Rafah, 25 gennaio 2026 – Ogni mattina, appena il sole si affaccia sulle tende nella zona sud di Rafah, all’estremo sud della Striscia di Gaza, l’artista Ahmed Mansour prende in mano la sua matita. Da mesi ormai, racconta a chi ha voglia di ascoltare, la sua giornata si ripete sempre uguale: code per l’acqua, attese per il pane, sguardi preoccupati che scrutano l’orizzonte. Ma c’è un dettaglio che lo distingue dagli altri: Ahmed disegna. Su piccoli fogli sparsi o su pezzi di cartone recuperati tra le macerie. Le sue vignette sono diventate un diario amaro ma lucido della vita degli sfollati che trovano rifugio tra le tende del campo organizzato dall’UNRWA.
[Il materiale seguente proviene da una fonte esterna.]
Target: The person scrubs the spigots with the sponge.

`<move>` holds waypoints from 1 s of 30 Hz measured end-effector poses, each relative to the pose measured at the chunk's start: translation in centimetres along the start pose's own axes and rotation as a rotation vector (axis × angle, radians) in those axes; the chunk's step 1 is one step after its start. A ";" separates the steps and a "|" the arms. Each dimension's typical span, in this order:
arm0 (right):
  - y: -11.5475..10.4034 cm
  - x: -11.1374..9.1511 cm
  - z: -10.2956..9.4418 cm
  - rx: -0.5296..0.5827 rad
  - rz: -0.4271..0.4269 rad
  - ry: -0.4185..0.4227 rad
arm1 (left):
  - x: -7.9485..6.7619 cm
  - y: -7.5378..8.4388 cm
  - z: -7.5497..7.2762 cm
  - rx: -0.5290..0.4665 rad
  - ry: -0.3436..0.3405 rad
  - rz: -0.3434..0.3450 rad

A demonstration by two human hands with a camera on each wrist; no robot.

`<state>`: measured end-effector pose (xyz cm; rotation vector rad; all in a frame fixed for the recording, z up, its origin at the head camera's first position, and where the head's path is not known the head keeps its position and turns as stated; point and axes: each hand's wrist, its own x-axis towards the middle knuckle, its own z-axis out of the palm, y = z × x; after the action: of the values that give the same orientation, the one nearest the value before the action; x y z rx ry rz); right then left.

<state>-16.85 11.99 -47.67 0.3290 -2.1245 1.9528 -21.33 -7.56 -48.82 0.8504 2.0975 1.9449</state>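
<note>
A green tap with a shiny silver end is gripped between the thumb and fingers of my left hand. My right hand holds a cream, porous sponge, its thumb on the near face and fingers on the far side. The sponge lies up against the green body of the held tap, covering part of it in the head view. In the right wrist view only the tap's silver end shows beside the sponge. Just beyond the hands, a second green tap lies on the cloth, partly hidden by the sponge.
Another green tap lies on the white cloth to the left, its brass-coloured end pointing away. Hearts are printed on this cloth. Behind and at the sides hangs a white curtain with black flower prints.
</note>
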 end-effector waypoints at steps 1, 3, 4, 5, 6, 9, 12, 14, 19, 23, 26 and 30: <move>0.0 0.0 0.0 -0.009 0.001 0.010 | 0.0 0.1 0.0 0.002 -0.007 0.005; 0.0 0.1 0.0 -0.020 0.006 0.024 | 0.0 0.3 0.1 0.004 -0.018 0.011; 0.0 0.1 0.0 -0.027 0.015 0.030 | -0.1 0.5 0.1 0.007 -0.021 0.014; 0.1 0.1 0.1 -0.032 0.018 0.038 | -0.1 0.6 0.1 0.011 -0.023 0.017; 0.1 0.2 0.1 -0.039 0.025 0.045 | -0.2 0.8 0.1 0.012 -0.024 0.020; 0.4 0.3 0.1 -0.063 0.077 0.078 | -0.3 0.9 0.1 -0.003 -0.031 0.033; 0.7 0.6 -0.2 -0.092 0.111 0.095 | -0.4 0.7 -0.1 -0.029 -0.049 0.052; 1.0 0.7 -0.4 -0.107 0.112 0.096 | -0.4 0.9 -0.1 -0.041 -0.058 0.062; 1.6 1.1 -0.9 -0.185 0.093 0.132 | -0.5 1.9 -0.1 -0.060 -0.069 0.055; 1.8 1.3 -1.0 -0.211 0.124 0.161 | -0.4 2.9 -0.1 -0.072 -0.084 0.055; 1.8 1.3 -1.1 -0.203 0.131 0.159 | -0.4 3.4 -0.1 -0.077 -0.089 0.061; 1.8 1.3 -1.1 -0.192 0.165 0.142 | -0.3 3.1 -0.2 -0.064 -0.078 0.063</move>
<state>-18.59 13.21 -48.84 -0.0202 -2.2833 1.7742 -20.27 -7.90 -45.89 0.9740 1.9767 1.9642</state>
Negli ultimi mesi, con i combattimenti che si sono fatti più intensi nella Striscia di Gaza, decine di migliaia di famiglie hanno dovuto lasciare tutto e spostarsi verso Rafah. Nel campo dove vive Ahmed, secondo i dati dell’Agenzia delle Nazioni Unite per i Rifugiati Palestinesi, ora ci sono più di 50.000 persone. “Non disegno per distrarmi”, dice Ahmed, 34 anni, ex insegnante d’arte. “Disegno per mostrare cosa succede davvero qui, come viviamo ogni giorno”.
Ogni vignetta è uno spaccato: la fila silenziosa davanti alla cisterna d’acqua alle prime luci del mattino, bambini che giocano con una palla fatta di stracci. Non manca nemmeno il sarcasmo – in uno dei disegni due uomini discutono animatamente davanti a una pagnotta piccola così: “Oggi siamo fortunati, almeno c’è il pane”, dice uno con un sorriso che nasconde la fatica e le privazioni.
Tra tende consunte e cumuli di coperte, i disegni di Ahmed girano da una mano all’altra. Non sono solo un passatempo. “La sua satira ci fa sentire meno soli”, spiega Fatma Al-Khatib, madre di quattro figli. “Ci ritroviamo in quei personaggi, nei vestiti logori o negli sguardi stanchi”. Alcune vignette sono state attaccate sui pali della luce o all’ingresso della mensa comune, accanto agli avvisi dell’UNRWA.
Ahmed racconta anche le lunghe attese e la burocrazia quotidiana: permessi negati, liste per ricevere aiuti alimentari. In uno dei suoi ultimi disegni c’è una madre che cerca di leggere la lista degli assegnatari mentre tiene stretto il figlio; dietro di lei si allunga una fila infinita. “Disegno la vita vera – dice Ahmed – qui non c’è spazio per gli eroi”.
Trovare carta è già una fatica: i materiali mancano quasi sempre. A volte Ahmed usa carbone o vecchie penne ormai scariche. “Ho cominciato a conservare i sacchetti del pane”, racconta durante un breve incontro vicino alla mensa centrale del campo ad alanews.it. Spesso gli chiedono: “Puoi disegnare mia figlia mentre gioca? Puoi fare una vignetta su mio marito che aspetta l’acqua?”.
Ma i suoi disegni non servono solo a raccontare storie personali. Sono diventati come un bollettino informale – molti li fotografano e li mandano ai parenti lontani tramite WhatsApp, per mostrare com’è davvero la vita sotto le tende. “Voglio che sappiano che siamo vivi, che resistiamo”, dice Ahmed con voce bassa.
Secondo gli ultimi dati dell’ONU, solo nella zona di Rafah ci sono più di 1,3 milioni di sfollati, molti senza accesso a cibo e acqua potabile. Le organizzazioni umanitarie parlano di una “crisi senza fine”, mentre chi lavora sul campo conferma condizioni difficili e problemi sanitari gravi.
I disegni di Ahmed hanno cominciato a girare anche fuori dal campo: alcune sue tavole sono finite sui giornali locali e sui profili Instagram degli attivisti palestinesi. “Ci chiedono come stiamo – dice ancora Fatma – noi rispondiamo con queste immagini”. Intanto la vita nel campo va avanti, tra gesti ripetuti e piccoli momenti rubati alla fatica.
Nel tramonto polveroso che avvolge le tende, Ahmed si ferma spesso a guardare chi si sofferma davanti ai suoi disegni. Non sempre arrivano applausi o parole gentili; spesso basta uno sguardo complice o un accenno di sorriso. In quelle vignette ruvide ma leggere c’è tutta l’esistenza sospesa degli sfollati a Rafah – una testimonianza forte che supera le parole scritte e racconta ogni giorno come resistere nell’emergenza.